* WORK REQUEST: Copy every line of the data in which the word "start" occurs.

* DATASET EXTRACT:
══════════════════════════════

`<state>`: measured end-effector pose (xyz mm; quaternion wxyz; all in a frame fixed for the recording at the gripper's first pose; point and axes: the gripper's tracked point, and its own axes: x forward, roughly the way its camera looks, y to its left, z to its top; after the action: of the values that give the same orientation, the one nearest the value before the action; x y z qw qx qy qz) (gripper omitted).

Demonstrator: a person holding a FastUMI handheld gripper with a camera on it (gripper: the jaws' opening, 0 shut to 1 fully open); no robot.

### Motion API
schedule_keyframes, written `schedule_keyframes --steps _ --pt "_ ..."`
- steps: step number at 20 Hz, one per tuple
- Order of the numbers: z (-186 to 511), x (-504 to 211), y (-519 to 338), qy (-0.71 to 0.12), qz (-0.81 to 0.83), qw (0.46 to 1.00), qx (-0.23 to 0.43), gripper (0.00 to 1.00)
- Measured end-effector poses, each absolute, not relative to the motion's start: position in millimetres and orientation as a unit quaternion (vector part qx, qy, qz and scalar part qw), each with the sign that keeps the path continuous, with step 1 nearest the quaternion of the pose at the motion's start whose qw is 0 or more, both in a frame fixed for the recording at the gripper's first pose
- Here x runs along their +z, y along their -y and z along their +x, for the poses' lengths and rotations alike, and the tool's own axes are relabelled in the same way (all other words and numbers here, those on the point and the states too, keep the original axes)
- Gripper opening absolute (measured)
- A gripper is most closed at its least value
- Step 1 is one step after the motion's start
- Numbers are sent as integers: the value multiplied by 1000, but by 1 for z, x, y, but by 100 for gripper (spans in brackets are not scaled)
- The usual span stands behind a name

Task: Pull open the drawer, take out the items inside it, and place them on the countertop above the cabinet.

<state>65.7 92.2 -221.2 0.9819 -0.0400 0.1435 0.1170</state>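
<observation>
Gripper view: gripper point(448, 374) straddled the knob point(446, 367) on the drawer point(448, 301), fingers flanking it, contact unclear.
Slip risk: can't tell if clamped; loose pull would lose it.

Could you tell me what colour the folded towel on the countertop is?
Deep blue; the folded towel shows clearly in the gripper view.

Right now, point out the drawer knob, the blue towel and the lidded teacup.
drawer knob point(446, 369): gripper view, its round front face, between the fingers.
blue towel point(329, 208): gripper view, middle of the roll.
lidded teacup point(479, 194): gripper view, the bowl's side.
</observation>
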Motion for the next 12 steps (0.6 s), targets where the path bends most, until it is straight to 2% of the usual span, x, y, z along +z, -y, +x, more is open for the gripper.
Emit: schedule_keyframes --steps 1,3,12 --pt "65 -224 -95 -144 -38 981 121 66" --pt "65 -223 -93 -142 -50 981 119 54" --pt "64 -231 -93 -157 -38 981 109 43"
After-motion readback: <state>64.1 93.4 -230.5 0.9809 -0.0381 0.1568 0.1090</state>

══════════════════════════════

* OUTPUT:
- Measured end-effector poses, each absolute, not relative to the motion's start: position in millimetres and orientation as a unit quaternion (vector part qx, qy, qz and scalar part qw), each with the sign that keeps the path continuous, with step 1 nearest the quaternion of the pose at the motion's start whose qw is 0 or more, both in a frame fixed for the recording at the gripper's first pose
- Step 1 is one step after the motion's start

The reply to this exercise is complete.